Tout en bas, levant les yeux vers le Christ, on reconnaît la Vierge et Jean l’Evangéliste en prière. Entre les deux silhouettes, deux mains dont les gestes renvoient probablement à des attitudes tenues par les soldats ayant moqué le Christ.

Sous le bord du tombeau, trois vases à onguents pourraient être ceux dans lesquels Marie-Madeleine aurait recueilli le sang du Christ.

La figure du Christ mort occupe le centre de l’image. Un ange tend vers lui un calice, le saint Graal, avec lequel il recueille le sang échappé de la plaie du Christ.

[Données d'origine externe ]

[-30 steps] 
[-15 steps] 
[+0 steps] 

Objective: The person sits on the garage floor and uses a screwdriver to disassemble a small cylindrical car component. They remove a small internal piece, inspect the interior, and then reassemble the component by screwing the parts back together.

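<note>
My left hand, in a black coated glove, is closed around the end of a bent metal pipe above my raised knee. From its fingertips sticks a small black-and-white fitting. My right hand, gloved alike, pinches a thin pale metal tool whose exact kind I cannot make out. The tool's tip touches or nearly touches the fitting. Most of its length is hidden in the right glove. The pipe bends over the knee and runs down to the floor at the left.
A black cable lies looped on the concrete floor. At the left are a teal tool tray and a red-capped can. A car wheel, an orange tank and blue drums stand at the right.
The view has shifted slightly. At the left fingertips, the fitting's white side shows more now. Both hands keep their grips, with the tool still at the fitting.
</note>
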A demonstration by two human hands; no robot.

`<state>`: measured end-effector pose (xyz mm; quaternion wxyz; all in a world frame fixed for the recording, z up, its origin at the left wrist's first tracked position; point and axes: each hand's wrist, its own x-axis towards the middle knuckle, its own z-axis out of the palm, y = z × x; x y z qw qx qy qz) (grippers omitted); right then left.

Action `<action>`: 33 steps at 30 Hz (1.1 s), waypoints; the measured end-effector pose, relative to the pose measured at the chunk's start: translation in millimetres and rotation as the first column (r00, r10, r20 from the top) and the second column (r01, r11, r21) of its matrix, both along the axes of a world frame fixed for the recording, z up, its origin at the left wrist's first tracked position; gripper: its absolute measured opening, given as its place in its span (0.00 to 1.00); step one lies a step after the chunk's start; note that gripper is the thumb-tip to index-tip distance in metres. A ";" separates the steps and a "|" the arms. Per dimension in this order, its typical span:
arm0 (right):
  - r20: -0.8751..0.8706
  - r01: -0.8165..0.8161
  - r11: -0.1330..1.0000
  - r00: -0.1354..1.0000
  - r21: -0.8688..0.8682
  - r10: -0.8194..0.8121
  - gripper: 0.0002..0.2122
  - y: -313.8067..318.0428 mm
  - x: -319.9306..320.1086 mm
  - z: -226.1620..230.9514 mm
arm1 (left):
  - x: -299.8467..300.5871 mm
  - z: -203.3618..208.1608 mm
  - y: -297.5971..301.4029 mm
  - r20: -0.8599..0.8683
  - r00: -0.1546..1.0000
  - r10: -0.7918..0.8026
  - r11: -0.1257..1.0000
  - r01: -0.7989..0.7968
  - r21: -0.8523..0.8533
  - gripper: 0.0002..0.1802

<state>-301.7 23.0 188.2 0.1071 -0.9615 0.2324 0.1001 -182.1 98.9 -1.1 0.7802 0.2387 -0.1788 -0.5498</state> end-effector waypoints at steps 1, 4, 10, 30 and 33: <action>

Tout autour, une nombreuse série d’objets et de symboles complète la panoplie. Présentées parallèlement :

  • la corde, à gauche, par laquelle le Christ a été attaché lors de sa nuit de prison
  • la colonne de la Flagellation
  • le roseau mis par les soldats dans la main de Jésus, par dérision
  • la lance du centurion
  • un long roseau, sur la droite, avec à son sommet l’éponge imbibée de vinaigre
  • l’échelle, à droite

Autour du Christ :

  • une tête qui crache
  • une tête qui insulte
  • plusieurs mains : le poing fermé d’un soldat ayant frappé le Christ, la main du grand prêtre l’ayant giflé, celles de Pilate se lavant les mains au moyen de l’eau versée par une cruche, celle de Pierre tenant le coutelas avec lequel il coupe l’oreille de Malcus, une autres tenant la torche des gardes et une autre encore la lanterne de Malcus
  • le coq du reniement de saint Pierre
  • la croix, sur laquelle sont visibles :
    • les clous
    • la couronne d’épines

Au sommet de l’image :

  • les pinces avec lesquelles les clos ont été ôtés lors de la Descente de Croix
  • le marteau grâce auquel ces mêmes clous avaient été plantés
  • le linceul suspendu à une traverse
  • la face du Christ (allusion au voile de Véronique ?)
  • un visage de femme
  • le soleil et la lune évoquent ici l’éclipse qui, selon l’Evangile, se serait produite « depuis la sixième heure jusqu’à la neuvième [25]»

Bartolo di Fredi est également l’auteur d’une œuvre sur le même sujet dans l’église de Sant’Agostino, à Montalcino.